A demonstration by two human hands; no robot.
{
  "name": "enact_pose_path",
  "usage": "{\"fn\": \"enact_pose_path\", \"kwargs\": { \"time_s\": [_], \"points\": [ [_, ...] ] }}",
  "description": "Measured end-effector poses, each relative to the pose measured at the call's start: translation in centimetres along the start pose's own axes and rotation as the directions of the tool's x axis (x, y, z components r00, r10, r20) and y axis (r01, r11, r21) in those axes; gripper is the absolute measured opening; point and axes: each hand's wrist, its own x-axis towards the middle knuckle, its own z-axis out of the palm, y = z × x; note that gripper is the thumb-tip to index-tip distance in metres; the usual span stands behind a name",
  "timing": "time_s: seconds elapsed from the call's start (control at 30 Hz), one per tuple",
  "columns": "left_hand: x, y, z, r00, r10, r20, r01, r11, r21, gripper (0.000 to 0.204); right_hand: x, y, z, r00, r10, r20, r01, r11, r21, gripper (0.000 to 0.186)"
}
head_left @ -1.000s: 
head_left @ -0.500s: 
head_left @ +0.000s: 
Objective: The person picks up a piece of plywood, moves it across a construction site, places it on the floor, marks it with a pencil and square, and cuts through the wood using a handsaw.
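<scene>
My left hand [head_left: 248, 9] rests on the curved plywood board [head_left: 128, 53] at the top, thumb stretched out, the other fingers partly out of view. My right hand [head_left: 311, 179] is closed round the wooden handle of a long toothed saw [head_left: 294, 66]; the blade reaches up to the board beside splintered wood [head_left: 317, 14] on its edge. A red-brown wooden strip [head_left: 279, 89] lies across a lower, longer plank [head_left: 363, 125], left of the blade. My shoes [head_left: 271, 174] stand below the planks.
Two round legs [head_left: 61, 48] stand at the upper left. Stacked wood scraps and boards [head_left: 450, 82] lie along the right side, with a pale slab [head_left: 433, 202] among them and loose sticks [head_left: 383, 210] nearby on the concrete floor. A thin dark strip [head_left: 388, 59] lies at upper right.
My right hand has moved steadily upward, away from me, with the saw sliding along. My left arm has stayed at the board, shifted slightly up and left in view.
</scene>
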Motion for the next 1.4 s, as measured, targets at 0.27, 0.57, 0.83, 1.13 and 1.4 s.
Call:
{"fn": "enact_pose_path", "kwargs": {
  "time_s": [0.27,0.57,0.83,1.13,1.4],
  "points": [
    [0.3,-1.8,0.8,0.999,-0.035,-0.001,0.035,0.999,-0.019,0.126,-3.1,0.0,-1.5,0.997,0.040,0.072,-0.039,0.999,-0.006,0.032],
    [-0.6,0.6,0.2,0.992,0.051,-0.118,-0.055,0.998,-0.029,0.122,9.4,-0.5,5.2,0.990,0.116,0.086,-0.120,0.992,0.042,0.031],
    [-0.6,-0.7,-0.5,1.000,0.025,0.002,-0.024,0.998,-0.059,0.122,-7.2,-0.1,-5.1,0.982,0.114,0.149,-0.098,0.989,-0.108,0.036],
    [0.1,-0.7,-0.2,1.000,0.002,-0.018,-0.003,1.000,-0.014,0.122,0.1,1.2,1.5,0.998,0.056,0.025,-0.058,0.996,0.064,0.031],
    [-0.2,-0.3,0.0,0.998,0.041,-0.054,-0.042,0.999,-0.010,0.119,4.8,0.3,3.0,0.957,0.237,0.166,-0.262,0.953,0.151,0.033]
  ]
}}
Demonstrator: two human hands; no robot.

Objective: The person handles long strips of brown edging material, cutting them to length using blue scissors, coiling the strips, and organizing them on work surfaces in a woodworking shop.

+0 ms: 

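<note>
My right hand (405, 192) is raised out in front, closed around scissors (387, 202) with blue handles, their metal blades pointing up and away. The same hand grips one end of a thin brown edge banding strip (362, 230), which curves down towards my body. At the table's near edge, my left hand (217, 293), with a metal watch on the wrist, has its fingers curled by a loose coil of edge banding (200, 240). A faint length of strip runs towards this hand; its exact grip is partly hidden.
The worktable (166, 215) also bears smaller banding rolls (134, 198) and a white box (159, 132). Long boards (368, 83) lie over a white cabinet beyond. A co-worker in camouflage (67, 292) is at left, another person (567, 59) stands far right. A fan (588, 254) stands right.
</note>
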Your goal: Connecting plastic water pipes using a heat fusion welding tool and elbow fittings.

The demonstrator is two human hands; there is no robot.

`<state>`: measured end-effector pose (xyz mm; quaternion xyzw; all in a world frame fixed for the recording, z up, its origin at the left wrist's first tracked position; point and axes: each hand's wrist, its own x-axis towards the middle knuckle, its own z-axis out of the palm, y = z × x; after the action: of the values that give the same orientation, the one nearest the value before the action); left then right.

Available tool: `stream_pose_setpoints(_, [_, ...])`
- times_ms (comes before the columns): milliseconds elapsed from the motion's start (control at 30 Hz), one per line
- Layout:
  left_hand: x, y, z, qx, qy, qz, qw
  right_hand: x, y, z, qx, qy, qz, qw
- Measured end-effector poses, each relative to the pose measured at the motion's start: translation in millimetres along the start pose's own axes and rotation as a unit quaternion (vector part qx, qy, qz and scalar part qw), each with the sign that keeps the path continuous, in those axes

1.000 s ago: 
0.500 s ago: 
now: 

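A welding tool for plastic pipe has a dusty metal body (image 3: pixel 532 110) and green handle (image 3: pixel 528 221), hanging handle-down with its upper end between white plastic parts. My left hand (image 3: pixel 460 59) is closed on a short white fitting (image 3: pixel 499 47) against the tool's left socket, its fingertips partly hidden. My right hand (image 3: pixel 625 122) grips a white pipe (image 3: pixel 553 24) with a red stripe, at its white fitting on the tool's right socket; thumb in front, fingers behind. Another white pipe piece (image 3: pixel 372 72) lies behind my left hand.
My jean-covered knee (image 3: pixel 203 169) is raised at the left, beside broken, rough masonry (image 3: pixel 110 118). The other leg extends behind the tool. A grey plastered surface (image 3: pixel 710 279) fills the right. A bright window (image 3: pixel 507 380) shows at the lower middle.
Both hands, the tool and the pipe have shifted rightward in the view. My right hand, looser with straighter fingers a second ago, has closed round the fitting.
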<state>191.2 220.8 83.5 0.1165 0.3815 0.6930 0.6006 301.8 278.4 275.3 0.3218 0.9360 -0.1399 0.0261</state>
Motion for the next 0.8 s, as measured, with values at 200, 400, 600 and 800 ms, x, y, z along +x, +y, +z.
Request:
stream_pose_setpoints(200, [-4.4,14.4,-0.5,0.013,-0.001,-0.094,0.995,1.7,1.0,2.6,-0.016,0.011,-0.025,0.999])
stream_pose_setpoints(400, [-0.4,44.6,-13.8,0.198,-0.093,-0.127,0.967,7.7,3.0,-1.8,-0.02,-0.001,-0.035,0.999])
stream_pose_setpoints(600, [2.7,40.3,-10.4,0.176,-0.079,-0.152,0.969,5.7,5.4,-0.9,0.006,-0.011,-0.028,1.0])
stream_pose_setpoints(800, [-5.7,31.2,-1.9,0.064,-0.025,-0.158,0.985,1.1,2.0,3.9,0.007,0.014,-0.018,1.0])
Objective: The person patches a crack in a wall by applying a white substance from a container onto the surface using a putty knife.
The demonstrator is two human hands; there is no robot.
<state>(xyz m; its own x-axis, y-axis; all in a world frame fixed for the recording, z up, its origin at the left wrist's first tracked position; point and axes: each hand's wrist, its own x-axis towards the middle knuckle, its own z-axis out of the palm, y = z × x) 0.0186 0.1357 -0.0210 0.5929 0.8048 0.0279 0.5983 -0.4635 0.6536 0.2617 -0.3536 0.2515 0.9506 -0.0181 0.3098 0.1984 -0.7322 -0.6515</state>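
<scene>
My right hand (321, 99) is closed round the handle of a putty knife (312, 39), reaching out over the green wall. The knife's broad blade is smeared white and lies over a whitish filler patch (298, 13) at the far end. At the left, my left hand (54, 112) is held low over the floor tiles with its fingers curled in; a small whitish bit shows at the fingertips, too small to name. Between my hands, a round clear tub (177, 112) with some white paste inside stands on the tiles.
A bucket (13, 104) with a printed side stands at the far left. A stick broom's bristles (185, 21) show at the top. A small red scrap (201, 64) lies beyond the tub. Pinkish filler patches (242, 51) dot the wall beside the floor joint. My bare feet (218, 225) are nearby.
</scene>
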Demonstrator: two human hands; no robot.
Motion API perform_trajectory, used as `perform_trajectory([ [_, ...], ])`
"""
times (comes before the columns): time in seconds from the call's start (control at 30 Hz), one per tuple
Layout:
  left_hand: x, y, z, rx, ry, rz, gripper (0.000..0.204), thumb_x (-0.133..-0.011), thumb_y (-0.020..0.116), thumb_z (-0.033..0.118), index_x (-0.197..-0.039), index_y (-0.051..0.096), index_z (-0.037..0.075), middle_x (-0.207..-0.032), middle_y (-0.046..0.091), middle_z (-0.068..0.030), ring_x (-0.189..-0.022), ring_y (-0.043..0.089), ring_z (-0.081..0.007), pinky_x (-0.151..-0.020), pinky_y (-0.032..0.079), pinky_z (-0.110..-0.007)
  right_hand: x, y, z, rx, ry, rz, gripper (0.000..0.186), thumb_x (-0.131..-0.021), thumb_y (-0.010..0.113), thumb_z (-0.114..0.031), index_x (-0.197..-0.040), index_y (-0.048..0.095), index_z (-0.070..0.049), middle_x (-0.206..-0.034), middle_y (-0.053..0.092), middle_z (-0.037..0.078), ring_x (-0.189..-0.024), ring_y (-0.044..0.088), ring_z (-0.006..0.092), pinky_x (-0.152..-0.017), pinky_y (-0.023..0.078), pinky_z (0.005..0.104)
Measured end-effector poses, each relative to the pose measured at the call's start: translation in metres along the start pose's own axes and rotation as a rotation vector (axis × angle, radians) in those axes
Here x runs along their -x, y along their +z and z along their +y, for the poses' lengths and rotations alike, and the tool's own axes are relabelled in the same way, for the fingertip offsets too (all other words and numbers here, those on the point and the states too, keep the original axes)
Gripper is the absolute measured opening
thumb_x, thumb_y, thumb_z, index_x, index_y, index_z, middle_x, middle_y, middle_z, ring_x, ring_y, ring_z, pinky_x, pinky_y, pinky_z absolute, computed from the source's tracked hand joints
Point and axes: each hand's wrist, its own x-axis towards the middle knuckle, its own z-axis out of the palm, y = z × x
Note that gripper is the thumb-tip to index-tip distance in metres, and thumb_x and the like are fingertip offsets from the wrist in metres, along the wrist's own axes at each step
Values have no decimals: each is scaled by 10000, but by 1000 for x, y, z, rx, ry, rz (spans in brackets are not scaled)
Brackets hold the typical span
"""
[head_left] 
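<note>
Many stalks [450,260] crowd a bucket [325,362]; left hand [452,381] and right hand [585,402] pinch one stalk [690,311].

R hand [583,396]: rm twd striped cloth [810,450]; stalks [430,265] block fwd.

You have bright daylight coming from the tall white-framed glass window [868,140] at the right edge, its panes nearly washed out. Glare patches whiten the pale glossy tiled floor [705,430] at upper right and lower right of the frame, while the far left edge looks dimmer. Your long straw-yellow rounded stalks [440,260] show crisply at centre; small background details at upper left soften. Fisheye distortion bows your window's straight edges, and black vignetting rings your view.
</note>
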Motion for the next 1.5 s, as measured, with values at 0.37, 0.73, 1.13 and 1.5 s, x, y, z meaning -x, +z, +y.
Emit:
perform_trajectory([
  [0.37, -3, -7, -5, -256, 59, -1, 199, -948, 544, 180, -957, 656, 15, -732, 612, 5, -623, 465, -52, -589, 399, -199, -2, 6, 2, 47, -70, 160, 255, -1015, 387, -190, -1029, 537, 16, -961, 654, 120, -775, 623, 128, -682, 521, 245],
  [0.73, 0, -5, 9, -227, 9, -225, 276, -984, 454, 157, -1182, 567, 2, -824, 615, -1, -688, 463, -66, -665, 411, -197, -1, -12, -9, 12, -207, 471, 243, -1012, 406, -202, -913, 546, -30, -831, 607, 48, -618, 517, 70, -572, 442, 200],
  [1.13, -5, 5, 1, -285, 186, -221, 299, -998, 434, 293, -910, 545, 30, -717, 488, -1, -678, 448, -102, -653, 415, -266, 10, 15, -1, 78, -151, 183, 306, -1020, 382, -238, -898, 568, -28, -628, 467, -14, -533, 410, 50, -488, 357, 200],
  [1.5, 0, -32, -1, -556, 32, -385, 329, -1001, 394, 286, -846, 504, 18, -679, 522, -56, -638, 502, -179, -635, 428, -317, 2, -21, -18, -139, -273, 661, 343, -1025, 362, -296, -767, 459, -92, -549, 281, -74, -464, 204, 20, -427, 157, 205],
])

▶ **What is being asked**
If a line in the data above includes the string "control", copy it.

▶ **Written response**
  "timing": "time_s: seconds elapsed from the call's start (control at 30 Hz), one per tuple",
- times_ms (comes before the columns): milliseconds elapsed from the motion's start (control at 30 Hz), one per line
times (comes before the columns): time in seconds from the call's start (control at 30 Hz), one per tuple

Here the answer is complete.